From the line below that contains "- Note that" to the line that contains "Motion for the", repeat every line exactly, both ends included, and nothing else.

■ **Dataset content**:
□ □ □ □ □ □ □

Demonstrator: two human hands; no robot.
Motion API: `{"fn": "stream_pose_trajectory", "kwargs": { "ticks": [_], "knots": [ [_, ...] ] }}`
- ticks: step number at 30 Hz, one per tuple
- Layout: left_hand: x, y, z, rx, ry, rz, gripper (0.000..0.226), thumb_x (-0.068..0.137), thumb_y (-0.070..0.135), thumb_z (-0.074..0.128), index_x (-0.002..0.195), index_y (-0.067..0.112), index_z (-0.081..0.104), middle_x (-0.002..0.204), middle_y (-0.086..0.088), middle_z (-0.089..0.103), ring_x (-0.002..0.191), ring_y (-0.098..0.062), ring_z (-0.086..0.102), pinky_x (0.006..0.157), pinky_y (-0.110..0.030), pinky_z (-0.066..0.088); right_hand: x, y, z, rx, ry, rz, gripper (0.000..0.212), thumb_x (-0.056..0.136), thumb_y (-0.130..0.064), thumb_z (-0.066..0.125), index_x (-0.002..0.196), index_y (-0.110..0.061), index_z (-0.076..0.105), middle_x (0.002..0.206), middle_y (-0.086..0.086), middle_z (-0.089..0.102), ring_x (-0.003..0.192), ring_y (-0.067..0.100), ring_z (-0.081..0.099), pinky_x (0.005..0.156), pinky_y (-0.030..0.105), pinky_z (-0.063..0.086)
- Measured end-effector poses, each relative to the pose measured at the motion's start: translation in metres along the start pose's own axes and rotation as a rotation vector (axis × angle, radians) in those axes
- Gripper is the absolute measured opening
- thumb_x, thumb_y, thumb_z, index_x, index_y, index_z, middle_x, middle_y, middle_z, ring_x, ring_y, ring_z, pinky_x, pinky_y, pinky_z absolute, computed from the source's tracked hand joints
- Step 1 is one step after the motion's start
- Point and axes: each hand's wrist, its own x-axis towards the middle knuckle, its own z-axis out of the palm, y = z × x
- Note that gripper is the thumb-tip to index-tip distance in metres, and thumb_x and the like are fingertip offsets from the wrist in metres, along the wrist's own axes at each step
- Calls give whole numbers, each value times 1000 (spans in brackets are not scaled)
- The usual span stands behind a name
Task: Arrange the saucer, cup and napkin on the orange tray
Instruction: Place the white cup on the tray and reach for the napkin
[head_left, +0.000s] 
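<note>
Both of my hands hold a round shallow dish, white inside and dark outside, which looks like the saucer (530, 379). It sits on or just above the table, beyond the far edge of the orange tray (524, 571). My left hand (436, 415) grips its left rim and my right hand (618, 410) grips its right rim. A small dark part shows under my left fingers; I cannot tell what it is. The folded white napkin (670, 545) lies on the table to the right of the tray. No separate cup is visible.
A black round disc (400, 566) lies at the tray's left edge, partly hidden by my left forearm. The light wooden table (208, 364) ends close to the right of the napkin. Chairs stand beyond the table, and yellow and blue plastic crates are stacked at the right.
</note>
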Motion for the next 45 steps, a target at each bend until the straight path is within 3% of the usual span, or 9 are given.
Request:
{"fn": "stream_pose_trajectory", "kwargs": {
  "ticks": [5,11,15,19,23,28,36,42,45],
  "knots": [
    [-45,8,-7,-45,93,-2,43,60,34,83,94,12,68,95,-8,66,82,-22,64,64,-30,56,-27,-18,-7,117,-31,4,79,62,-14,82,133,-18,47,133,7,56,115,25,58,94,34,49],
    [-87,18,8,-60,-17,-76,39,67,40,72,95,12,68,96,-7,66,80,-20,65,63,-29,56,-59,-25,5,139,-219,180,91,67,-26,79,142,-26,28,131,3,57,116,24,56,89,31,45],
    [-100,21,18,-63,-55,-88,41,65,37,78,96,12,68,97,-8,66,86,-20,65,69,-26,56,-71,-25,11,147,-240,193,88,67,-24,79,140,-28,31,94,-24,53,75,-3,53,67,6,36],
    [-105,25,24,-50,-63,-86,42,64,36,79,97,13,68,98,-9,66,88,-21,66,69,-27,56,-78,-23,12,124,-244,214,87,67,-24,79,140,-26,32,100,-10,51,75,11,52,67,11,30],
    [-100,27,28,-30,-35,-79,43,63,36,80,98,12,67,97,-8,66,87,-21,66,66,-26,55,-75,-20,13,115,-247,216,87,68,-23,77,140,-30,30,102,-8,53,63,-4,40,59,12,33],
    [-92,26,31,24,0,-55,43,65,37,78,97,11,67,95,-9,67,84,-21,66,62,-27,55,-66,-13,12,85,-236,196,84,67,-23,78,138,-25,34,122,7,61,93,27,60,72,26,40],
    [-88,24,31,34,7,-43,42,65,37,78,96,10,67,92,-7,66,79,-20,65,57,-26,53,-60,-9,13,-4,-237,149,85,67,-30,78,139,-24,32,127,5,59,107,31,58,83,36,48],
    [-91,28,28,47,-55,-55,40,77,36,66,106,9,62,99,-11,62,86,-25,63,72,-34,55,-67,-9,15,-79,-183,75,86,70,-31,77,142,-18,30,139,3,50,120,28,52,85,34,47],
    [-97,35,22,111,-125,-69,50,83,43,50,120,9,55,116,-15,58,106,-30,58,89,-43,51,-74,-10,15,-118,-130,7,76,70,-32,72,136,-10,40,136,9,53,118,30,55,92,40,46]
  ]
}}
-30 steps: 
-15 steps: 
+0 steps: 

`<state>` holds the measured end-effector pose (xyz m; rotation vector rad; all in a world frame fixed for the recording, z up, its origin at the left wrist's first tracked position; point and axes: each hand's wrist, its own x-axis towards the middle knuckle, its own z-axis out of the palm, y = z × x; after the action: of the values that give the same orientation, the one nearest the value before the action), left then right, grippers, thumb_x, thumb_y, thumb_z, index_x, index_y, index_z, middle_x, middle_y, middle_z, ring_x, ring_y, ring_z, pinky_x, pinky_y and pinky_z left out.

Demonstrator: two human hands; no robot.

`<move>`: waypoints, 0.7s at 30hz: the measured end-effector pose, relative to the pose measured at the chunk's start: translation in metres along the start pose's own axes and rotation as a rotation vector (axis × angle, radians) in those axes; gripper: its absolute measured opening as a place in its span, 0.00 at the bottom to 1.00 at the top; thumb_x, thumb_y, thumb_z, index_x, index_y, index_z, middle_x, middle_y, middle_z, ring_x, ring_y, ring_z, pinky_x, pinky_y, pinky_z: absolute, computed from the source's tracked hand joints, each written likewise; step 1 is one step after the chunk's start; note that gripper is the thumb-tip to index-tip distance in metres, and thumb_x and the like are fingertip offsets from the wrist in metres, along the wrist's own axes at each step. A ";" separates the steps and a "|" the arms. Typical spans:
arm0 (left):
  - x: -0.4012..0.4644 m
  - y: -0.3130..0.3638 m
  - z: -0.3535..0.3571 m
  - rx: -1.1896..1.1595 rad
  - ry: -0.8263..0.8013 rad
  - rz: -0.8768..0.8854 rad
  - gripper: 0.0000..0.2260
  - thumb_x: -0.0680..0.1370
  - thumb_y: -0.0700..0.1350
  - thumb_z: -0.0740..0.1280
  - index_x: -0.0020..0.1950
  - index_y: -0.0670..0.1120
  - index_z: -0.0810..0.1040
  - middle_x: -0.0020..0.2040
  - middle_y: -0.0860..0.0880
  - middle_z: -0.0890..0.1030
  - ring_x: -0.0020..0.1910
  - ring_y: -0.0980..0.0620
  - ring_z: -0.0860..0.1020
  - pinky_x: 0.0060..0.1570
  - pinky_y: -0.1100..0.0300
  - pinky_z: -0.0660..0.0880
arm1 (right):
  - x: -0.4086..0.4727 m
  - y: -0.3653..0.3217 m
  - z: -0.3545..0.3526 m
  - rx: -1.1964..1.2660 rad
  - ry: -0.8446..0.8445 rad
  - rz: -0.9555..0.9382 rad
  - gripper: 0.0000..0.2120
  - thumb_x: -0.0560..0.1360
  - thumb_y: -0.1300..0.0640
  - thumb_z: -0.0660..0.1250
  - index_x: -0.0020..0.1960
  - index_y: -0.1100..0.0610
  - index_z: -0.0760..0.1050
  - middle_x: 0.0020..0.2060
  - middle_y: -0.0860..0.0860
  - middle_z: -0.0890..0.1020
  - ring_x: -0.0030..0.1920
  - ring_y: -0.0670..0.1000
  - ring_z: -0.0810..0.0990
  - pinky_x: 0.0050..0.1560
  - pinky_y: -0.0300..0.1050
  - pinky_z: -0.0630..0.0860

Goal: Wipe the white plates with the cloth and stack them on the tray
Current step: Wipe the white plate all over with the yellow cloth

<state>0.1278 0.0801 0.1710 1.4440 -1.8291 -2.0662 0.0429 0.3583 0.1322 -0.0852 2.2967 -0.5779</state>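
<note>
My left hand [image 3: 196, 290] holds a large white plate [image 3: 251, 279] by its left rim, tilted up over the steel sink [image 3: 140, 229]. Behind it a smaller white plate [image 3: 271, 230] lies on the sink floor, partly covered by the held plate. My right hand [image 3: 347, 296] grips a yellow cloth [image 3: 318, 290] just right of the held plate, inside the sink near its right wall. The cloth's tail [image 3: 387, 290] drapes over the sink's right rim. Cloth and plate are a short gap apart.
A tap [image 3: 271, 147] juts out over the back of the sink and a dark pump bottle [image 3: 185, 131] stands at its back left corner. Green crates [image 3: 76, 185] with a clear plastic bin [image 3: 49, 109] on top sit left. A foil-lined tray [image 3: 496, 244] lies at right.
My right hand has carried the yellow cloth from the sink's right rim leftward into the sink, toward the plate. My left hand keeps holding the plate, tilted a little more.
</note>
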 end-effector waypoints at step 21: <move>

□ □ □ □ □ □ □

■ **Answer to this task**:
- Note that gripper is the thumb-tip to index-tip distance in metres, and thumb_x and the like are fingertip offsets from the wrist in metres, along the wrist's own axes at each step
- Calls give whole numbers, each value times 1000 (spans in brackets are not scaled)
- The usual span stands behind a name
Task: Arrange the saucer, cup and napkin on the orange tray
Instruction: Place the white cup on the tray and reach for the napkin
[head_left, +0.000s] 
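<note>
Both of my hands hold a round shallow dish, white inside and dark outside, which looks like the saucer (530, 379). It sits on or just above the table, beyond the far edge of the orange tray (524, 571). My left hand (436, 415) grips its left rim and my right hand (618, 410) grips its right rim. A small dark part shows under my left fingers; I cannot tell what it is. The folded white napkin (670, 545) lies on the table to the right of the tray. No separate cup is visible.
A black round disc (400, 566) lies at the tray's left edge, partly hidden by my left forearm. The light wooden table (208, 364) ends close to the right of the napkin. Chairs stand beyond the table, and yellow and blue plastic crates are stacked at the right.
</note>
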Motion for the next 45 steps, a target at each bend until the straight path is within 3% of the usual span, or 9 are given.

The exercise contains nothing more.